ROU assets represent the right to use an underlying asset for the lease term and lease liabilities represent the obligation to make lease payments arising from the lease. Operating lease ROU assets and liabilities are recognized at the commencement date based on the present value of lease payments over the lease term. BB&T uses an implicit interest rate in determining the present value of lease payments when readily determinable, and a collateralized incremental borrowing rate when an implicit rate is not available. Lease terms consider options to extend or terminate based on the determination of whether such renewal or termination options are deemed reasonably certain. Rent expense and rental income on operating leases is generally recorded using the straight-line method over the appropriate lease terms.

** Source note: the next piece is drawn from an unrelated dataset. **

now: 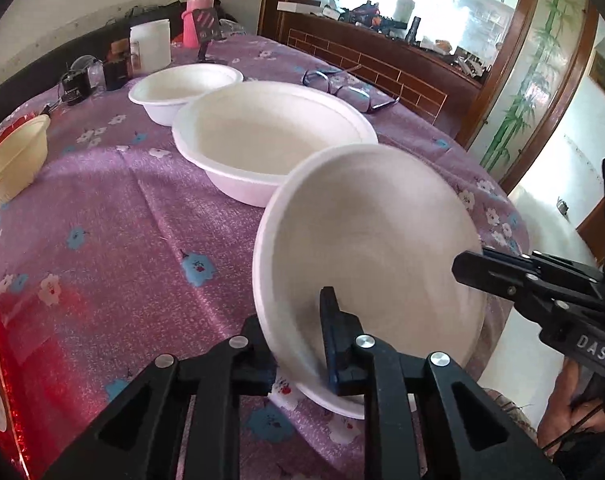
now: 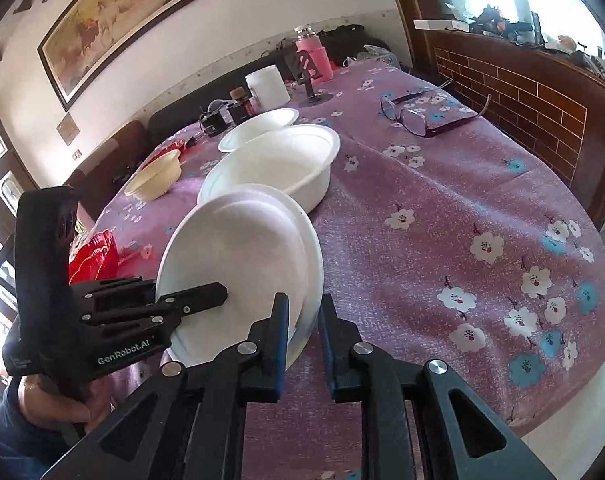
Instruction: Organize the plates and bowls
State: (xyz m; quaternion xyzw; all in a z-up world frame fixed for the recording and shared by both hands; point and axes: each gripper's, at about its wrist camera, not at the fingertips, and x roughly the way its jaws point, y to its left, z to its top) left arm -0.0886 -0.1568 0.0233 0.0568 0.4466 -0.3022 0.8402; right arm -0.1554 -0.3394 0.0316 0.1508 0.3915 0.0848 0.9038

Lease agreements that contain non-lease components are generally accounted for as a single lease component. Variable costs, such as maintenance expenses, property and sales taxes, association dues and index based rate increases, are expensed as they are incurred.

Leases - Lessor

BB&T's commercial lease portfolio consists of dealer-based financing of equipment for small businesses and commercial equipment leasing. The fair market value of the leased asset is generally equal to the original capitalized cost. Assets under operating leases are included in other assets in the Consolidated Balance Sheets. Depreciation expense for assets under operating leases is generally recorded using the straight-line method over the appropriate lease terms in other expense in the Consolidated Statements of Income.Changes in Accounting Principles and Effects of New Accounting Pronouncements
Standard/Adoption Date
Description
Effects on the Financial Statements
Standards Adopted During the Current Year
Leases
Jan 1, 2019
Requires lessees to recognize assets and liabilities related to certain operating leases on the balance sheet, requires additional disclosures by lessees, and contains targeted changes to accounting by lessors.
BB&T established ROU assets of $860 million and lease liabilities of $997 million. The net impact to equity was a reduction of $40 million. There was no material impact to its Consolidated Statements of Income. BB&T adopted the guidance on a prospective basis and did not reassess whether any expired or existing contract contains a lease, the classification of leases or the initial direct costs.
Standards Not Yet Adopted
Credit Losses
Jan 1, 2020
Replaces the incurred loss impairment methodology with an expected credit loss methodology and requires consideration of a broader range of information to determine credit loss estimates. Financial assets measured at amortized cost will be presented at the net amount expected to be collected by using an allowance for credit losses. Purchased credit deteriorated loans will receive an allowance for expected credit losses. Any credit impairment on AFS debt securities for which the fair value is less than cost will be recorded through an allowance for expected credit losses. The standard also requires expanded disclosures related to credit losses and asset quality.
BB&T expects that the ACL could be materially higher; however, the magnitude of the increase, which is highly dependent on existing and forecasted economic conditions at the time of adoption, has not yet been quantified. Model development and fit-for-purpose testing is substantially complete for most portfolios, and significant progress has been made on testing designed to evaluate the sensitivity of the models to economic forecasts, length of the reasonable and supportable period and reversion to historical loss information. BB&T expects to continue limited parallel testing in the second quarter of 2019, with plans for a more comprehensive parallel testing program in the second half of the year that will include consideration of new or modified internal controls.